Only one stretch of the data below is needed. Output the lines from the one with "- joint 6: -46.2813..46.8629" up to and including the one with "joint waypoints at", exactly as they stand.

---------------

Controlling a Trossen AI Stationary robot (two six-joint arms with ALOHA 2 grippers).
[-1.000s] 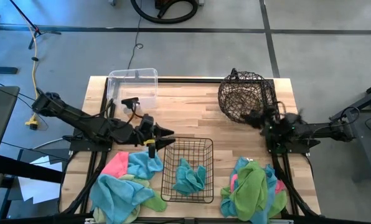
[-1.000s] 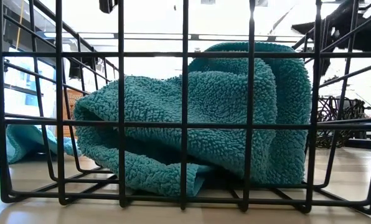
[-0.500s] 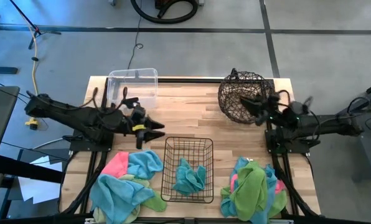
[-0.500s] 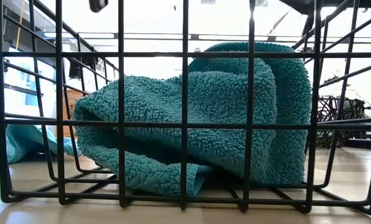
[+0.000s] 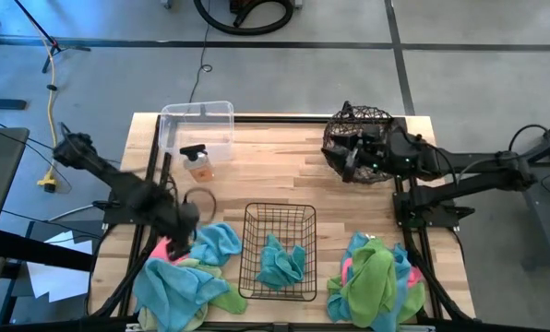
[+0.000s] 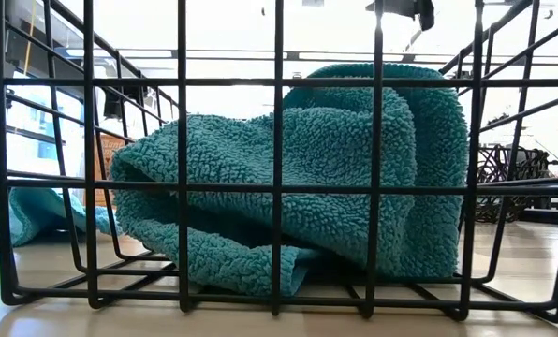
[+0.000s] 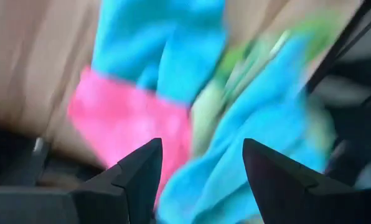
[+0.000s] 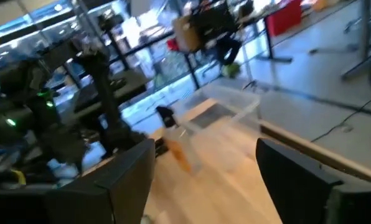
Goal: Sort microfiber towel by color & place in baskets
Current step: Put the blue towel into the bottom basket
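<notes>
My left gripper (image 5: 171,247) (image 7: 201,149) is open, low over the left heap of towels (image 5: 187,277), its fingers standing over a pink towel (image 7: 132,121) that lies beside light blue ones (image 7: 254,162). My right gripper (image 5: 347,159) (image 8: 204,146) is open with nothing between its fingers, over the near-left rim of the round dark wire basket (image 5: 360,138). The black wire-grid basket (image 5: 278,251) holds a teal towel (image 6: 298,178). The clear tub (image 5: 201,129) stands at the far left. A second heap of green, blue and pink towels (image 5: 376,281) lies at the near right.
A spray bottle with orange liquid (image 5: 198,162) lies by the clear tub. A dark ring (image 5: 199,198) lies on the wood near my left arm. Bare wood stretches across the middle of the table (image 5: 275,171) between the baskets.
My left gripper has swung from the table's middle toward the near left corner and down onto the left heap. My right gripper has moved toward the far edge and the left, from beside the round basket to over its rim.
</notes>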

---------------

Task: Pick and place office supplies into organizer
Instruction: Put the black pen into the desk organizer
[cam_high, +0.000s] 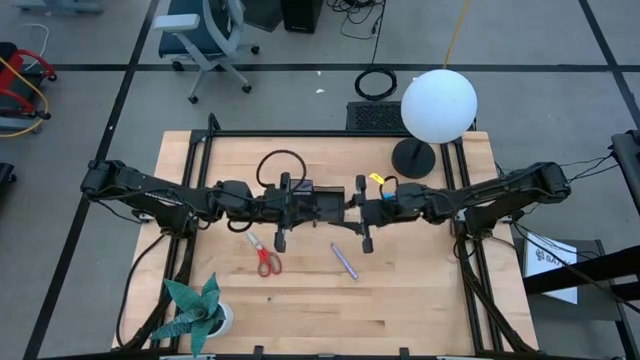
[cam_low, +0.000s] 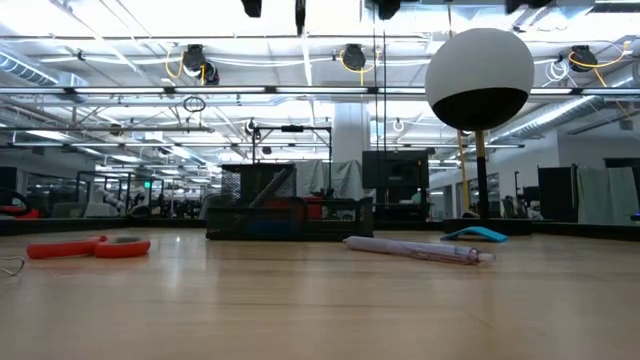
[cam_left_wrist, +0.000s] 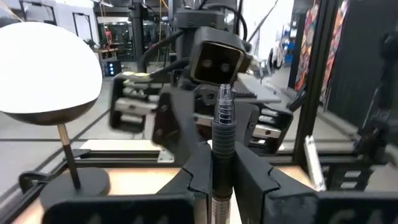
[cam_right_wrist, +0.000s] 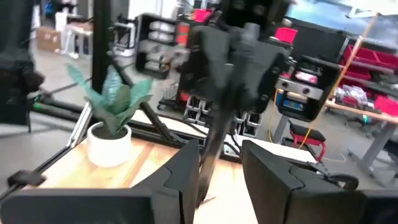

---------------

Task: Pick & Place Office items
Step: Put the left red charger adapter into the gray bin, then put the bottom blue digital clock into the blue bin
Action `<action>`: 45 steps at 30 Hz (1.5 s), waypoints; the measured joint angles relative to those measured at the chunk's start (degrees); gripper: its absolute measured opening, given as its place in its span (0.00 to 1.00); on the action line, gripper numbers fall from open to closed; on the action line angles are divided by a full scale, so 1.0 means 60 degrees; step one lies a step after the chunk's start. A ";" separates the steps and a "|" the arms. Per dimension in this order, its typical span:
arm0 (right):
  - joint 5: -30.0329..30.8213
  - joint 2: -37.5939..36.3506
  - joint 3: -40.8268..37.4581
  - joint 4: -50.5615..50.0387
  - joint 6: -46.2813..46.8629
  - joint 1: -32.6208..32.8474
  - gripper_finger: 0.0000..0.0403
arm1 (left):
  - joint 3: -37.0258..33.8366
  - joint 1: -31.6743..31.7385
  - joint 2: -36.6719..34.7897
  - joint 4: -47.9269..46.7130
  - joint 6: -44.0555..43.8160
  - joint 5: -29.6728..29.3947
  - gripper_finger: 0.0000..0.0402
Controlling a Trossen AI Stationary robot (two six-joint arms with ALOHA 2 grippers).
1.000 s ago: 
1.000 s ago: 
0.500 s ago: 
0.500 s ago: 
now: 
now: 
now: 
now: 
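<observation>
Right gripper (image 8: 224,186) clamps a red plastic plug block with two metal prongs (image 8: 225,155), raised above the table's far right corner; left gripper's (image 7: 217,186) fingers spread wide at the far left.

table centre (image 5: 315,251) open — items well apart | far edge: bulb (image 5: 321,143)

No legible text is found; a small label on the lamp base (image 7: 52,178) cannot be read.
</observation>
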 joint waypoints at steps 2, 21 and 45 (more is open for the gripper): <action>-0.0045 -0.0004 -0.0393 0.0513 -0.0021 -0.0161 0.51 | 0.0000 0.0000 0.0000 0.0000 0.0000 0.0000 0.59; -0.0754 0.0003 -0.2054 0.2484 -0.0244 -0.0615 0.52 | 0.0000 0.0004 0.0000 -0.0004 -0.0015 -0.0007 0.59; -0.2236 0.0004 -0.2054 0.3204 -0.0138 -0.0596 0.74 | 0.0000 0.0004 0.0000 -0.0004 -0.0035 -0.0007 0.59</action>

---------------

◆ **Task response**
  - joint 6: -46.2813..46.8629
  - joint 1: -32.6208..32.8474
  - gripper_finger: 0.0000..0.0403
arm1 (left):
  - joint 3: -37.0258..33.8366
  - joint 1: -31.6743..31.7385
  - joint 2: -36.6719..34.7897
  - joint 4: -47.9269..46.7130
  - joint 6: -44.0555..43.8160
  - joint 5: -29.6728..29.3947
  - gripper_finger: 0.0000..0.0402
Controlling a Trossen AI Stationary robot (two six-joint arms with ALOHA 2 grippers).
1.000 s ago: 
1.000 s ago: 
0.500 s ago: 
0.500 s ago: 
now: 
now: 
now: 
now: 
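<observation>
Right gripper (image 8: 224,186) clamps a red plastic plug block with two metal prongs (image 8: 225,155), raised above the table's far right corner; left gripper's (image 7: 217,186) fingers spread wide at the far left.

table centre (image 5: 315,251) open — items well apart | far edge: bulb (image 5: 321,143)

No legible text is found; a small label on the lamp base (image 7: 52,178) cannot be read.
</observation>
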 joint waypoints at steps 2, 21 and 45 (more is open for the gripper): <action>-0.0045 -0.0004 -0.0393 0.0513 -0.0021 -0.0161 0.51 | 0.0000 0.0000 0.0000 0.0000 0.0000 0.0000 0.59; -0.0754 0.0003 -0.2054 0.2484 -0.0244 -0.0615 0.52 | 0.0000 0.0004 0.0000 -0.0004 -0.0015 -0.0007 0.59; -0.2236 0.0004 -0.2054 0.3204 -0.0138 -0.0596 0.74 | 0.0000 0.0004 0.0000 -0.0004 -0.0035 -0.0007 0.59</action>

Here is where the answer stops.